- **About this task**
Reproduce the records word for word, from the first line to the line containing "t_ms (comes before".

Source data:
☆ ☆ ☆ ☆ ☆

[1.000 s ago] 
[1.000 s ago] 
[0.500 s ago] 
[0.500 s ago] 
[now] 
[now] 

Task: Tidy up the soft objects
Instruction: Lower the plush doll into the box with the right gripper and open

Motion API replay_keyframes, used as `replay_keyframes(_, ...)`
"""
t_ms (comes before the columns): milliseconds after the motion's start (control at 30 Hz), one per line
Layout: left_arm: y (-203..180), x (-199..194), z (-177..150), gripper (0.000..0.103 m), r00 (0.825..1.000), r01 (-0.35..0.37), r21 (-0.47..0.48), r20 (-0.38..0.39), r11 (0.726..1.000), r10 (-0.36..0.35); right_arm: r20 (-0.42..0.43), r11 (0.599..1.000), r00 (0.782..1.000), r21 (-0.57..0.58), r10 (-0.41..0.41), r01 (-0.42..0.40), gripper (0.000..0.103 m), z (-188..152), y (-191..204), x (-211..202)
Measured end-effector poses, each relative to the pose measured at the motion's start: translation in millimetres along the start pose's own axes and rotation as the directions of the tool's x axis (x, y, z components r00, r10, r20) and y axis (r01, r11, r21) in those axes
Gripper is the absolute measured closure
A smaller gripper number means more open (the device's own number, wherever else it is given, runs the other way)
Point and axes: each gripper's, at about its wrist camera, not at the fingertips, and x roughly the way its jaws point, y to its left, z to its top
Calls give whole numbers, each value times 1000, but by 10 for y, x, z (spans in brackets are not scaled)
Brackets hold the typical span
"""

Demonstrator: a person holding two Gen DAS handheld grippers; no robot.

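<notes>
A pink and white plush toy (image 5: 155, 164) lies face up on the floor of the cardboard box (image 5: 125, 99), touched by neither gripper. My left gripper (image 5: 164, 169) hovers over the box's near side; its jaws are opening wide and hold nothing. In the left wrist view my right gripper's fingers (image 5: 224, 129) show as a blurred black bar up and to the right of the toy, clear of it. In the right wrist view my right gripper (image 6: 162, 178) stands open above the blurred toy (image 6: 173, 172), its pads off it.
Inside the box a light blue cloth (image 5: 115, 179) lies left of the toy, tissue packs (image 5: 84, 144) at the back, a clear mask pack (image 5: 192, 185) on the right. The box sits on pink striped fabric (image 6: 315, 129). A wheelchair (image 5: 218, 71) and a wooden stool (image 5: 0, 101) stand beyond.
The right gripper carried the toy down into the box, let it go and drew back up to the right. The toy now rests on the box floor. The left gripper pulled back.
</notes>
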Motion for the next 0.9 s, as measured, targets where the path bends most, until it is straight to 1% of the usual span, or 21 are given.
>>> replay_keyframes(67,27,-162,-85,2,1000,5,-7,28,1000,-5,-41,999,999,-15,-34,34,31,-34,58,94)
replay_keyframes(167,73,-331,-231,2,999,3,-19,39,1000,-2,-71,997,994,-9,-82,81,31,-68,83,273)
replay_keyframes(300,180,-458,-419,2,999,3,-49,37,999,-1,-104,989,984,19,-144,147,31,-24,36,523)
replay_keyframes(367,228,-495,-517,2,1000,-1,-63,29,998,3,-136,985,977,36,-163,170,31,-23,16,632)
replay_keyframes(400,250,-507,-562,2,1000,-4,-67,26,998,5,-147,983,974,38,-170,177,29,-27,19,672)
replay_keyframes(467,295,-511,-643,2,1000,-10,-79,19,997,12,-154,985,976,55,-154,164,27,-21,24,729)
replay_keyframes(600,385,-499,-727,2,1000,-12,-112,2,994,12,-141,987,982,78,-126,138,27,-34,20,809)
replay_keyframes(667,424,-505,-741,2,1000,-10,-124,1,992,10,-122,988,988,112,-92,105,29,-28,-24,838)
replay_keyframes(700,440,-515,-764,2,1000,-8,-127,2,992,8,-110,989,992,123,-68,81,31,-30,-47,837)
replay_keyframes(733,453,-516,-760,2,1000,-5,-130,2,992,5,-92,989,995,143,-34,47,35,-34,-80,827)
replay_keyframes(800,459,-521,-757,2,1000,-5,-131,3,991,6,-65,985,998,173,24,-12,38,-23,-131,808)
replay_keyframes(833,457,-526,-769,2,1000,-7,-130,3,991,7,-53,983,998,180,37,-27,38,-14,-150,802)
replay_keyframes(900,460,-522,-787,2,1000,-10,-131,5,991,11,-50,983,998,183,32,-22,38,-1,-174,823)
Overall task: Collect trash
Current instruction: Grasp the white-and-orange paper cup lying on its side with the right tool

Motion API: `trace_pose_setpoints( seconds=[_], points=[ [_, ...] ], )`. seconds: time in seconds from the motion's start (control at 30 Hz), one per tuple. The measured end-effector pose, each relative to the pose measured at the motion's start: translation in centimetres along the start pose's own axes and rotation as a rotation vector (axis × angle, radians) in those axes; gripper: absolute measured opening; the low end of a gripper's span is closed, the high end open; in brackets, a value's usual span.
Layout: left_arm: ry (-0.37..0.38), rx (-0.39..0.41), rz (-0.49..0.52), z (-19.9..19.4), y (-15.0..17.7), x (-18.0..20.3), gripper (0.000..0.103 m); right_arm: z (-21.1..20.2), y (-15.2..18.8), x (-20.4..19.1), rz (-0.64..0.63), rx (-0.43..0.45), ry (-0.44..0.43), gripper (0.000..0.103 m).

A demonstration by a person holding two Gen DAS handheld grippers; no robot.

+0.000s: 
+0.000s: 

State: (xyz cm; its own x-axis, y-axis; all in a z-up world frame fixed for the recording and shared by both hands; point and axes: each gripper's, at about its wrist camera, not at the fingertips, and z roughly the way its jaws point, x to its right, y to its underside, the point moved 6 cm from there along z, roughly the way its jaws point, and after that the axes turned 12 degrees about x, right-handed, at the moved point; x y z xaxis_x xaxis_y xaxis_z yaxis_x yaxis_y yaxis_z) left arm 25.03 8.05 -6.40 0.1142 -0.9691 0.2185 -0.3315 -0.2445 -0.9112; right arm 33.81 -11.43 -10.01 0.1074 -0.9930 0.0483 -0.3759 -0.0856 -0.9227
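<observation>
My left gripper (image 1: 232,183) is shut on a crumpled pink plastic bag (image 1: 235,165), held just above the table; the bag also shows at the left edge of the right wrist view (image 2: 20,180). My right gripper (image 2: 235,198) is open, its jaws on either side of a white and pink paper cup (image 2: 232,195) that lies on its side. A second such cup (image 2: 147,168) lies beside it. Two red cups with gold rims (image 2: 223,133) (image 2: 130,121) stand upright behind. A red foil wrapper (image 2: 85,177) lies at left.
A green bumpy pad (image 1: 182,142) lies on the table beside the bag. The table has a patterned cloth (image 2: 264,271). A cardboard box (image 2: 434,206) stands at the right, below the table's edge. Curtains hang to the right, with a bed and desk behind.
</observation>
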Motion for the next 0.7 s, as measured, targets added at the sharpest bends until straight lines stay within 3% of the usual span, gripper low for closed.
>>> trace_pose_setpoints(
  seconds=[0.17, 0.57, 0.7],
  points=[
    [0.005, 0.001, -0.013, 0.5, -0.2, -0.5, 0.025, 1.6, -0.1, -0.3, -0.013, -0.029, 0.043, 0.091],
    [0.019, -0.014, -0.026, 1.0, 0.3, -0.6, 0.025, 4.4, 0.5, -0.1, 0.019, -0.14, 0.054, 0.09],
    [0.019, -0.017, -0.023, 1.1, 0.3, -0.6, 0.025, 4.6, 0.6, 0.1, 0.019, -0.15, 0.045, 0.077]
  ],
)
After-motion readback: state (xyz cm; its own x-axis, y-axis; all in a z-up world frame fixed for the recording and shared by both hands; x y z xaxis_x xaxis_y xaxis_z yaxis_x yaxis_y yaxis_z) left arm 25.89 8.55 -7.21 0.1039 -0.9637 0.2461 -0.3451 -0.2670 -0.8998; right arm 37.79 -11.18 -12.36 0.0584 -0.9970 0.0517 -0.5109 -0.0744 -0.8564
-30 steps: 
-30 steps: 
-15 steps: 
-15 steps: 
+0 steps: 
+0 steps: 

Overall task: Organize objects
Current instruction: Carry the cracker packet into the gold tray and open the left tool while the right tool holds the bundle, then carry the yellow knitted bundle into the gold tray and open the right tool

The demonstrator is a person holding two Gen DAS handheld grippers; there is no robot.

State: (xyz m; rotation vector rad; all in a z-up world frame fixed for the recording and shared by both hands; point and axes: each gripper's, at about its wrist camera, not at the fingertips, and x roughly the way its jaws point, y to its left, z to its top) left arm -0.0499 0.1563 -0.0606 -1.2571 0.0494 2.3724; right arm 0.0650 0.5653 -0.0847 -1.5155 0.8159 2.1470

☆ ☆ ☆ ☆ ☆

- **Solution for this task**
[1.000 s ago] 
[1.000 s ago] 
[0.500 s ago] 
[0.500 s ago] 
[now] 
[now] 

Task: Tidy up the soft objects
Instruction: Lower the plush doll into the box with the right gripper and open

Motion API replay_keyframes, used as `replay_keyframes(_, ...)`
"""
t_ms (comes before the columns): milliseconds after the motion's start (control at 30 Hz), one per line

The exercise has been answered completely.